The relatively high basal adhesion rates in the nonischemic control hearts might be the consequence of mechanical trapping in the coronary system. However, coronary flow showed no alteration after PMN application, unlike what has been observed after capillary plugging.49Thus, formation of cell aggregates and any substantial capillary plugging can be excluded in our experimental setting. For these reasons most PMNs, especially under postischemic conditions, probably become adherent as the result of specific, integrin-mediated interaction with the coronary endothelium. Moreover, the presence of sevoflurane has been shown not to alter the expression of major platelet adhesion molecules (e.g. , GPIIb/IIIa).29Glycoproteins of the platelet surface are known to bind directly to ligands on the surface of the intact endothelium. Therefore, the preservation of the endothelial glycocalyx could underlie the observed inhibition of adhesion. It should be mentioned that glycocalyx is expressed not only throughout all blood vessels but also by all parenchymal body cells. Thus, application of sevoflurane may exert whole body protection.

As recently shown, there seem to be large differences between the thickness of the glycocalyx in vivo  and on cultured cells, these having no relevant glycocalyx.17,47,50In in vitro  experiments on endothelial cell cultures, Möbert et al.  found that the pretreatment of endothelial cells with volatile anesthetics could not reduce PMN adhesion.27In light of the current findings, this may be readily explained by the absence of a glycocalyx on the cultured cells: sevoflurane lacking a major point of action. In addition, the direct inhibitory effect of sevoflurane on PMN noted by Möbert et al.  played no part in our work because PMN were not applied until 10 min after initiating washout of the volatile anesthetic.

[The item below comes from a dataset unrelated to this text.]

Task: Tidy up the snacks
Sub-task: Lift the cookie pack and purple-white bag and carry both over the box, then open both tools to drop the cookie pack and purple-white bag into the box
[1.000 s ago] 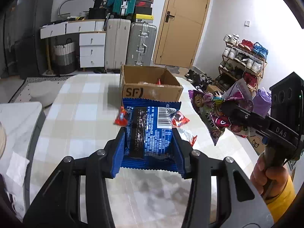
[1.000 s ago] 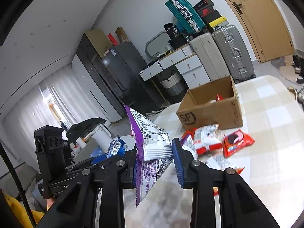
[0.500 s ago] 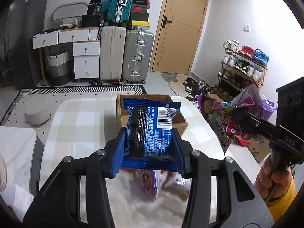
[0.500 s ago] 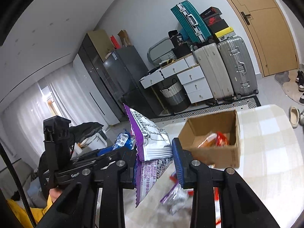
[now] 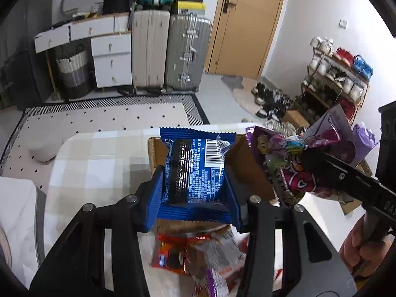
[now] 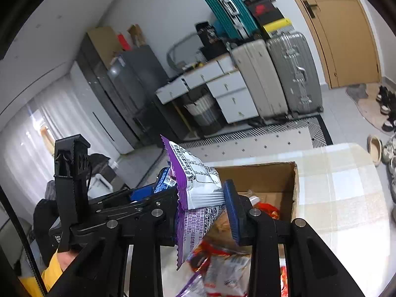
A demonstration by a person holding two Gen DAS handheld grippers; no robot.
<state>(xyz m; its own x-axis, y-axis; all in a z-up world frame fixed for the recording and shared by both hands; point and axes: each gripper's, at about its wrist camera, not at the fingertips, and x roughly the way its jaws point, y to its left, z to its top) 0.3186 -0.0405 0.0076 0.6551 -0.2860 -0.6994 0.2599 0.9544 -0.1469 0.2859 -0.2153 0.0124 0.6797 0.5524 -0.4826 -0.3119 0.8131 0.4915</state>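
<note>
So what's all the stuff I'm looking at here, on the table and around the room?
blue snack pack: one, blue, clamped in the left gripper over the box
purple snack bag: one, purple and white, clamped in the right gripper
cardboard box: one, brown, open, on the table, red packets inside
loose snack packets: several, mostly red and white, on the table before the box
table: one, pale checked top
suitcases: two upright, beige and silver; a teal one stacked above
drawers: white, by the wall
door: one, tan, shut
shoe rack: one, right wall
left gripper: black, blue pads
right gripper: black, blue pads
</note>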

The current results cannot be directly transferred to the clinical situation. For instance, in our xenogenic model we infused human PMN and human platelets, not those of guinea pigs. However, Zahler et al.  previously demonstrated that PMN from guinea pigs and humans show a quantitatively similar degree of adhesion in our model under both preischemic and postischemic conditions.49PMN of both humans and guinea pigs provoke a postischemic increase in coronary leak, which is readily accessible in isolated heart preparations.51Another issue is that the hearts we used were not of human origin and that they were perfused with a crystalloid buffer, not with whole blood. The latter induces a certain degree of edema that may affect cardiac performance. The significant basal adhesion rate of PMN probably reflects discrete cell activation following separation and preparation.49Therefore, we chose not to artificially activate PMN further in vitro  with lipid mediators.52The late addition of cells after 10 min of reperfusion is not what normally occurs in vivo , where PMN and platelets are known to interact with the endothelium and glycocalyx right from the start. Hence, no firm conclusions can be drawn concerning cell-glycocalyx interrelation. Furthermore, a possible modulation of PMN and platelet reactivity by other blood constituents or plasma components cannot be assessed. Finally, shear rates in the coronary system may essentially influence PMN adhesion and may be different during reperfusion in the presence of erythrocytes. We expect, at the utmost, quantitative but no qualitative consequences from such deviations.

In conclusion, shedding of the endothelial glycocalyx, edema, coronary resistance and adhesion of PMN and platelets were significantly increased in isolated heart preparations in the face of I/R. The presence of sevoflurane in the perfusate before ischemia significantly attenuated all of these adverse changes, suggesting protection of the glycocalyx to be a further facet of beneficial action of sevoflurane. Such an action should help reduce complications associated with I/R and supports clinical evidence of volatile anesthetics possessing cardioprotective properties.